■ **TASK ITEM**
Of the lines below, report only those that contain "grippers".

■ **COLLECTED MATERIAL**
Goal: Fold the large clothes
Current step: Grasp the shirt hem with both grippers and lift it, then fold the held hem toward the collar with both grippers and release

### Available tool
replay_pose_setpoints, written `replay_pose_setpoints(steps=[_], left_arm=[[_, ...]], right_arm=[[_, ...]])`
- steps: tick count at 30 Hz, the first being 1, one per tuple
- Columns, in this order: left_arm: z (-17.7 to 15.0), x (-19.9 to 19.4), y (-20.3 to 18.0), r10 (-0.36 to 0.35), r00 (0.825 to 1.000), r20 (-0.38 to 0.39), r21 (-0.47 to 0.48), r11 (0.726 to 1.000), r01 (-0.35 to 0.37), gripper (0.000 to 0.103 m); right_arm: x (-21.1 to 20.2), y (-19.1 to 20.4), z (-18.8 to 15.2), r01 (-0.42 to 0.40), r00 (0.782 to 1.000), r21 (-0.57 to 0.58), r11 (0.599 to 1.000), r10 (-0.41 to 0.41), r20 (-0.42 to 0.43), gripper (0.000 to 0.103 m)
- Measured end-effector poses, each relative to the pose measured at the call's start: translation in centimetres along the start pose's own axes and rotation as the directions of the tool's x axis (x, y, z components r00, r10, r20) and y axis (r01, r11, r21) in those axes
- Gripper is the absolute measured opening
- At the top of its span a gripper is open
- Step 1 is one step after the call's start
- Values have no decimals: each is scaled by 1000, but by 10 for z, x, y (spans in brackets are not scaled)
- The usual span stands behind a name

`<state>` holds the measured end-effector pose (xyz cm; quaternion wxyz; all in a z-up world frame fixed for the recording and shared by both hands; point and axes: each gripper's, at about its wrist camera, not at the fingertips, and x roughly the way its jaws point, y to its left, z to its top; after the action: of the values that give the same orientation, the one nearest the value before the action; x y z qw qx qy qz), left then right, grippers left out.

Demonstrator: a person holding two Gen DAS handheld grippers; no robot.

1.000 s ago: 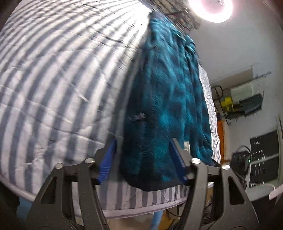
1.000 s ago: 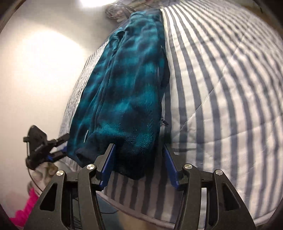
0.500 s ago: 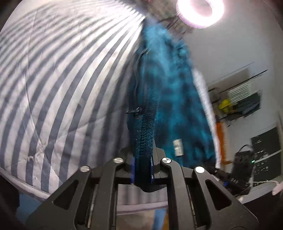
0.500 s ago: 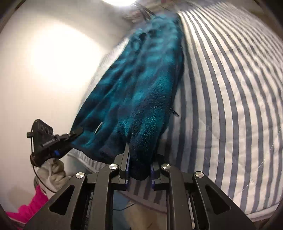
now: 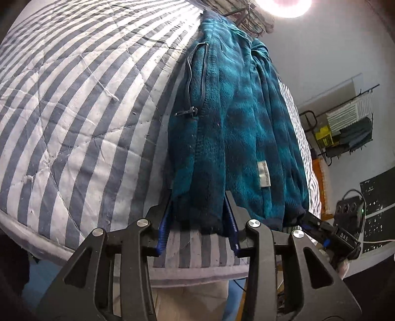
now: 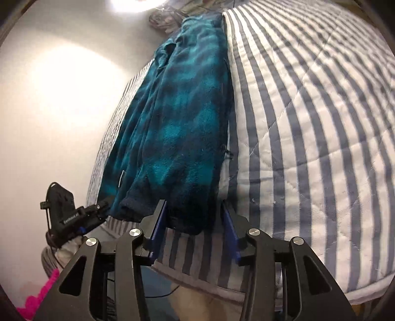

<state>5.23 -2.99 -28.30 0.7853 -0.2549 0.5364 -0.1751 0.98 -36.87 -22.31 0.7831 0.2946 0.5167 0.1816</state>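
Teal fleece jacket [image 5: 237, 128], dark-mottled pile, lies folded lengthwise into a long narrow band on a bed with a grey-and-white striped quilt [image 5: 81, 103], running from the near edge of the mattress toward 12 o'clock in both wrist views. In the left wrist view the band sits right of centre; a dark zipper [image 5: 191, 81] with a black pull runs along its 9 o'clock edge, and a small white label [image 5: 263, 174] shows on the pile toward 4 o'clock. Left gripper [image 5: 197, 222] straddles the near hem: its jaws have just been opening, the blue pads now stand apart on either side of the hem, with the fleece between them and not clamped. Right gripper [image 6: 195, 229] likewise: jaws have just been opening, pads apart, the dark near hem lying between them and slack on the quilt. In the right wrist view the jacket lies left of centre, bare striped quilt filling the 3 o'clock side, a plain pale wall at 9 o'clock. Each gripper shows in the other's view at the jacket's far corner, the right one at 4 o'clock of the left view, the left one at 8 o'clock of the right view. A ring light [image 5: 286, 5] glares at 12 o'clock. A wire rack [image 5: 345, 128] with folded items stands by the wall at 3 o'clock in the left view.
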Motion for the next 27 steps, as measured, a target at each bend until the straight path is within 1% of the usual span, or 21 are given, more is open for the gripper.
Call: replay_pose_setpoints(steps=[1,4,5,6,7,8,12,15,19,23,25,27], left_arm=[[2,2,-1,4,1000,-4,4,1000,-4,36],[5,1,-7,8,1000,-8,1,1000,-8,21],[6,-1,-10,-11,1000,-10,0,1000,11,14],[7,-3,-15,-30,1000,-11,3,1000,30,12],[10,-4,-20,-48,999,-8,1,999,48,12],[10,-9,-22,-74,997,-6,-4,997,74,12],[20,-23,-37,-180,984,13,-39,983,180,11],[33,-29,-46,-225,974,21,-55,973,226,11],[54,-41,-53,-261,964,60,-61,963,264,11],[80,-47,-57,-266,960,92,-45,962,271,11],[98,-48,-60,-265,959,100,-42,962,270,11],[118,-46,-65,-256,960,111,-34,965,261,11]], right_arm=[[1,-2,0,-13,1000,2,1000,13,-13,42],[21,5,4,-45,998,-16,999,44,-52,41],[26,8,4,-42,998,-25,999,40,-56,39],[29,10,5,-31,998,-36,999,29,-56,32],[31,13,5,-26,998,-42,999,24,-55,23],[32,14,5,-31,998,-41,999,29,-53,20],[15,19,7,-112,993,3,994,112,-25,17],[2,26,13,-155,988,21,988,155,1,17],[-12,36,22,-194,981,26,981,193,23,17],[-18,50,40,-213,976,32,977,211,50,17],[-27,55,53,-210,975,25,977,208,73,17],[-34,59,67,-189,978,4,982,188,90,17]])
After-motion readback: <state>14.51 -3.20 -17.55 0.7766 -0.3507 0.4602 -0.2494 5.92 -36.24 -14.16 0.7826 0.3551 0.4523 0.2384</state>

■ **OUTPUT FOR THIS EXERCISE**
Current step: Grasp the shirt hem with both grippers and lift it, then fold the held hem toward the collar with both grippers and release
`<state>` holds the measured end-effector pose (xyz cm; quaternion wxyz; all in a z-up world frame fixed for the recording and shared by both hands; point and axes: each gripper's, at about its wrist camera, not at the fingertips, and x roughly the way its jaws point, y to its left, z to its top; after the action: of the values that give the same orientation, the one nearest the value before the action; x y z qw qx qy qz), left then right, grippers left out.
Demonstrator: a person holding two Gen DAS handheld grippers; no robot.

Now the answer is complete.